7 Speed up GridSearchCV using parallel processing

If you use the last grid search shown, you will find that the required computing power is very high and you may have to wait longer. For this case you can use parallel processing. Just set the parameter n_jobs to -1.

import time

start = time.time()

grid = GridSearchCV(pipe, params_grid, cv=5, scoring='accuracy')
grid.fit(trainX, trainY) 

end = time.time()
print()
print('Calculation time: ' + str(round(end - start,2)) + ' seconds')

start = time.time()

grid = GridSearchCV(pipe, params_grid, cv=5, scoring='accuracy', n_jobs=-1)
grid.fit(trainX, trainY) 

end = time.time()
print()
print('Calculation time: ' + str(round(end - start,2)) + ' seconds')

8 Parameter Grid

Another very useful feature is Parameter Grid. Here I have the possibility to output evaluation metrics for each individual parameter combination.

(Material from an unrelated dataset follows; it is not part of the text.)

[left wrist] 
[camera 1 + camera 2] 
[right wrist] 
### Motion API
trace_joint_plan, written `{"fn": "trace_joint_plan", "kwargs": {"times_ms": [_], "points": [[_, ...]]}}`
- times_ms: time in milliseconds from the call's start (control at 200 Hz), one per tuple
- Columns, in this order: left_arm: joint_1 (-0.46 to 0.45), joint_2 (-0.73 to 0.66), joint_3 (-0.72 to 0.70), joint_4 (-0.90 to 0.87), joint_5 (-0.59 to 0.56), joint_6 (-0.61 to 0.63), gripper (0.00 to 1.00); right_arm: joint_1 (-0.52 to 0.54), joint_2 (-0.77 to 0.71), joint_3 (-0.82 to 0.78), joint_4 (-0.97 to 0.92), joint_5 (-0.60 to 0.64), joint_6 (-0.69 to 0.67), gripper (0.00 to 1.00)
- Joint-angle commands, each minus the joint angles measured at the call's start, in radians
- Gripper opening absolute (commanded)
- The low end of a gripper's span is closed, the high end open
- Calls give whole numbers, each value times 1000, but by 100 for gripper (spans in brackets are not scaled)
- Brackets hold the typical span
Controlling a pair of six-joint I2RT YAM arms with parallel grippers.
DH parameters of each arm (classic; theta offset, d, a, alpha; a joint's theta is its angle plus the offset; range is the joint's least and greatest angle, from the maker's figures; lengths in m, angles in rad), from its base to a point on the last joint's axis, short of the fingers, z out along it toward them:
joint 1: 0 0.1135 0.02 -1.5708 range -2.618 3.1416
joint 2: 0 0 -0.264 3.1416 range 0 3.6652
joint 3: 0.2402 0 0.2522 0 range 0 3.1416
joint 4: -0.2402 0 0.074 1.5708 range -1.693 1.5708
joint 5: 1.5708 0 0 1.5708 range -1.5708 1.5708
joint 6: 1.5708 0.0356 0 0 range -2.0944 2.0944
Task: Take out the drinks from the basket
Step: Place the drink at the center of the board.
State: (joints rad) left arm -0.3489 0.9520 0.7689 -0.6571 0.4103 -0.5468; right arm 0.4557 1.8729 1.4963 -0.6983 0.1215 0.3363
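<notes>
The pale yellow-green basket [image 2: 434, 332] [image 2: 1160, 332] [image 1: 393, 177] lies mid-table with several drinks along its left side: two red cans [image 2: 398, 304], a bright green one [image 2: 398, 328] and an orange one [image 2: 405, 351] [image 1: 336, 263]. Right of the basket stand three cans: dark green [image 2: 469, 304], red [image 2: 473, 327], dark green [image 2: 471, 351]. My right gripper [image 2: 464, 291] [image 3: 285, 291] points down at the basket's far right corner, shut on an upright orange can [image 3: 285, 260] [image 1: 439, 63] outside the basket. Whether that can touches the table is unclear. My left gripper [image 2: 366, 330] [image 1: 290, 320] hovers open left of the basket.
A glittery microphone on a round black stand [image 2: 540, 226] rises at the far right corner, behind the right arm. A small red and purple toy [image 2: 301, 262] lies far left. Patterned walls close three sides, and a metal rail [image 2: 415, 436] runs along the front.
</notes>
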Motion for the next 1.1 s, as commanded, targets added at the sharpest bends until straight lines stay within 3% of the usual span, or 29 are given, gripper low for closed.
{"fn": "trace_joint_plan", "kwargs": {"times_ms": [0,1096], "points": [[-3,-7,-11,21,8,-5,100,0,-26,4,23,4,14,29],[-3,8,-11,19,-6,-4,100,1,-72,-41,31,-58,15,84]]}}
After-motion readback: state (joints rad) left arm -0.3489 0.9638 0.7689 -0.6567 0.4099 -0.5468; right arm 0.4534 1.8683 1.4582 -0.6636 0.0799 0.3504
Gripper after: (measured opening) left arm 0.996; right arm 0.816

For the following example, I again use the Logistic Regression algorithm and the associated parameters.

param_grid = {'penalty': ['l1', 'l2'],
              'C':[0.001, 0.10, 0.1, 10, 25, 50],
              'solver': ['liblinear', 'saga', 'lbfgs']}

pg = list(ParameterGrid(param_grid))

pg

df_results_LogReg = pd.DataFrame(columns=['penalty', 'C', 'solver', 'Accuracy'])

for a,b in enumerate(pg):
    penalty_setting = b.get('penalty')
    C_value = b.get('C')
    solver_setting = b.get('solver')
    
    fit_LogReg = LogisticRegression().fit(trainX, trainY)
    pred_gs_pred_LogReg = fit_LogReg.predict(testX)
    
    df_pred = pd.DataFrame(pred_gs_pred_LogReg, columns=['Prediction_result'])
    acc = accuracy_score(testY, df_pred.Prediction_result)

    df_results_LogReg = df_results_LogReg.append({'penalty':penalty_setting, 
                                                  'C':C_value, 'solver': solver_setting, 
                                                  'Accuracy':acc}, ignore_index=True)

Let’s have a look at the results: I use .head() to print only the first 5 rows. Without .head() we would get the entire list of parameter combinations and the corresponding validation metrics.

df_results_LogReg.head()

Normally we would get different accuracy values. To get the row with the highest accuracy I use .sort_values() and the addition ascending=False.

df_results_LogReg.sort_values(by=['Accuracy'], ascending=False).head()

Let’s pick the first row.

best_values_LogReg = df_results_LogReg.sort_values(by=['Accuracy'], ascending=False).head(1)
best_values_LogReg

And extract the best values:

penalty_setting_LogReg = best_values_LogReg['penalty'].iloc[0]
c_value_LogReg = best_values_LogReg['C'].iloc[0]
solver_setting_LogReg = best_values_LogReg['solver'].iloc[0]

print("penalty_setting_LogReg: ", penalty_setting_LogReg)
print("c_value_LogReg: ", c_value_LogReg)
print("solver_setting_LogReg: ", solver_setting_LogReg)

Now we can train our final model.

final_LogReg = LogisticRegression(penalty=penalty_setting_LogReg, C=c_value_LogReg, solver=solver_setting_LogReg)
final_LogReg.fit(trainX, trainY)

y_pred = final_LogReg.predict(testX)

print('Accuracy: {:.2f}'.format(accuracy_score(testY, y_pred)))

9 Conclusion

In this post, the functionality and application of Grid Search was shown. Have fun creating machine learning models with optimized hyperparameters.